During a special session held in the Knesset Plenum on Tuesday to mark National Awareness Week for Coping with Drugs and Alcohol, MK Simon Davidson (Yesh Atid) revealed, for the first time, that his father, a respected physician, is a recovering alcoholic.
“There are more than 100,000 alcoholics in the State of Israel. They are transparent people we don’t know are alcoholics: doctors, lawyers, high-tech workers, and also poor people on the streets,” MK Davidson told the plenum. “My father was one of these people. My father was a very famous anesthesiologist in the central part of the country, the deputy director of Hillel Yaffe Medical Center. A very respectable, well-to-do, educated man. And my father fell into alcohol and fell very hard. My parents were divorced as a result, and it was a very tough time.”
Simon Davidson used to be chairman of the Israel Swimming Association and member of the Olympic Committee of Israel. the Yesh Atid party and was placed twenty-second on its list for the March 2021 elections. Although the party won only seventeen seats, Davidson entered the Knesset in July 2021 as a replacement for Idan Roll, who resigned his seat under the Norwegian law after being appointed Deputy Minister of Foreign Affairs. Davidson was born in Vilnius, Lithuania, in 1970. Two years later his family immigrated to Israel.
“I remember nights when I’d have to break into my father’s home, Dr. Davidson, a man everyone knew, to pick him up from the floor, wash him, clean him up, and spend the night making sure he didn’t drink. But he would hide the alcohol in places you wouldn’t imagine: under the sink, in the toilet tank; and you won’t think he’s drinking, but two hours later you realize he drank again, that he is drunk again; that he can’t stay on his feet.
“This went on for a year or two, and one day I got a call from a swimmer I was training at the time. She said to me: ‘I have to talk to you. Something terrible has happened. You have to come to [a certain] street.’ This was in Netanya. My father fell, and an ambulance arrived. While in the ambulance, he stole a bottle of white spirit, drank from it, and got terrible stomach poisoning. He was hospitalized. I decided that I was not going to let this continue, so I tied him up and entered him into a six-month rehabilitation program at an amazing [treatment center] in Ramat Gan that has since closed, unfortunately. You have no idea how many more of these places we need in the State of Israel to save these people.
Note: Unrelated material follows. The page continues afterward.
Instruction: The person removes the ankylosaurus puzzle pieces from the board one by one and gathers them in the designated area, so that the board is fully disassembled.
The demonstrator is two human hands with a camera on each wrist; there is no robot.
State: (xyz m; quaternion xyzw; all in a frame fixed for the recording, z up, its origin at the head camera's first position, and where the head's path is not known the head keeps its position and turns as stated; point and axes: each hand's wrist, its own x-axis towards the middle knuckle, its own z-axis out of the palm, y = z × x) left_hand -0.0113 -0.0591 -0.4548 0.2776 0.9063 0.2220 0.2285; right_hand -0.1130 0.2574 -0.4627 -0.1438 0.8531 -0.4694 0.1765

“I am telling you this not because I’m ashamed of him, but because I’m proud of him for being 15 years sober. He visits schools, once a week, and tells the students the story of his life, not the story of a homeless man from the street, but the story of a prominent physician; a man who lacked for nothing. He goes and helps people. If I hear of such cases, I get them in touch with my father and he helps them because that’s the way to help himself.
“Our state must invest much more to save these people because they can be saved. They are not criminals, they are not thieves, they are not rapists. They are ill; it’s a disease, just like any other disease. Alcoholism is a disease.”